Tom Cruise and director Doug Liman’s follow-up to their 2014 sci-fi action film “Edge of Tomorrow” isn’t quite as exhilarating, but it’s still a mildly enjoyable crime drama highlighted by a solid lead performance from Cruise. Based on the unbelievable true story of pilot-turned-drug smuggler Barry Seal, “American Made” works as a companion piece to the Netflix series “Narcos” due to its protagonist’s close involvement with Columbian drug lord Pablo Escobar. Though the movie doesn’t really add anything new to the subgenre, hitting many of the same notes over the course of Barry’s predictable rise and fall, it survives largely on the charisma of its leading man. Cruise gets some nice support from the likes of Domhnall Gleeson, Sarah Wright and Caleb Landry Jones, but like many of his starring vehicles, “American Made” is Cruise’s show through and through.
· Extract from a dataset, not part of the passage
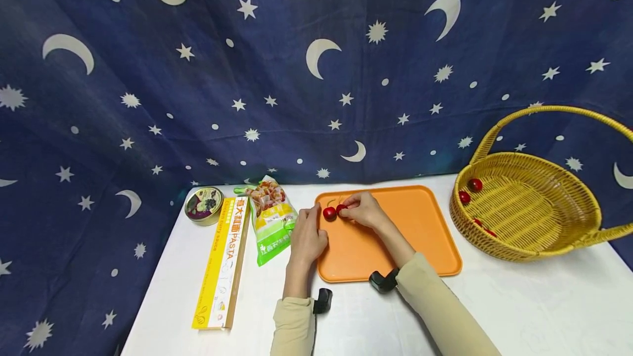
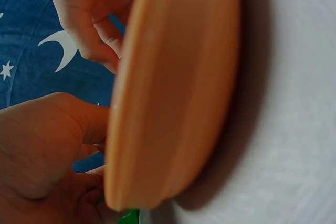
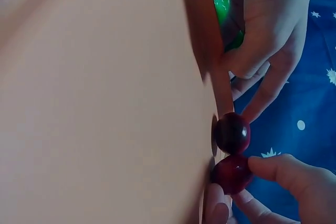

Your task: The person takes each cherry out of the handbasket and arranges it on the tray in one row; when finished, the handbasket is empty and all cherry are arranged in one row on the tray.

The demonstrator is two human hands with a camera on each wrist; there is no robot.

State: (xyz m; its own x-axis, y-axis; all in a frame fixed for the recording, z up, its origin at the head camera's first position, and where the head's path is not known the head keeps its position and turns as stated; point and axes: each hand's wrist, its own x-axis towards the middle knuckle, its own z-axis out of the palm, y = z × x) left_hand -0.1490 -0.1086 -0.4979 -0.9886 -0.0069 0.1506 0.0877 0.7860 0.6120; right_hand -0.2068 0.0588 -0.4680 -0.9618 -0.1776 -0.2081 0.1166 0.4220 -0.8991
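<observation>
Two red cherries lie side by side at the far left of the orange tray (image 1: 415,235). My right hand (image 1: 347,211) pinches the right cherry (image 1: 341,209) between thumb and fingertips; in the right wrist view those fingers (image 3: 283,174) hold the same cherry (image 3: 231,173) against the tray (image 3: 105,103). The left cherry (image 1: 329,213) lies free beside it (image 3: 232,132). My left hand (image 1: 312,217) rests against the tray's left rim (image 2: 173,93), and one finger (image 3: 265,95) reaches toward the free cherry.
A yellow wicker basket (image 1: 554,235) with several cherries (image 1: 475,184) stands right of the tray. Left of the tray lie a green snack bag (image 1: 271,218), a yellow pasta box (image 1: 225,262) and a round tin (image 1: 204,205). A star-patterned blue cloth hangs behind.
</observation>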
Extras include a conversation between director Doug Liman and actor Tom Cruise about making the film, interviews with the supporting cast, a pair of behind-the-scenes featurettes, deleted scenes and more. FINAL VERDICT: RENT
Jealousy is a very dangerous thing, and it’s the hidden force at the center of writer/director Mike White’s latest film, which follows a fortysomething father named Brad (Ben Stiller) who’s having a whale of a midlife crisis at the exact same time he’s accompanying his musician son (Austin Abrams) on a tour of colleges in Boston. Overanalyzing every detail of his adult life as he measures his perceived lack of achievement against that of his more successful college friends, Brad is such a miserable wet blanket that you wouldn’t want to spend 15 minutes with the guy, let alone an entire film listening to him moan about a bruised ego fueled by white male privilege and first-world problems. For as annoying as its titular character may be, however, “Brad’s Status” still manages to hold your interest thanks to the tender father-son relationship and deftly handled ending.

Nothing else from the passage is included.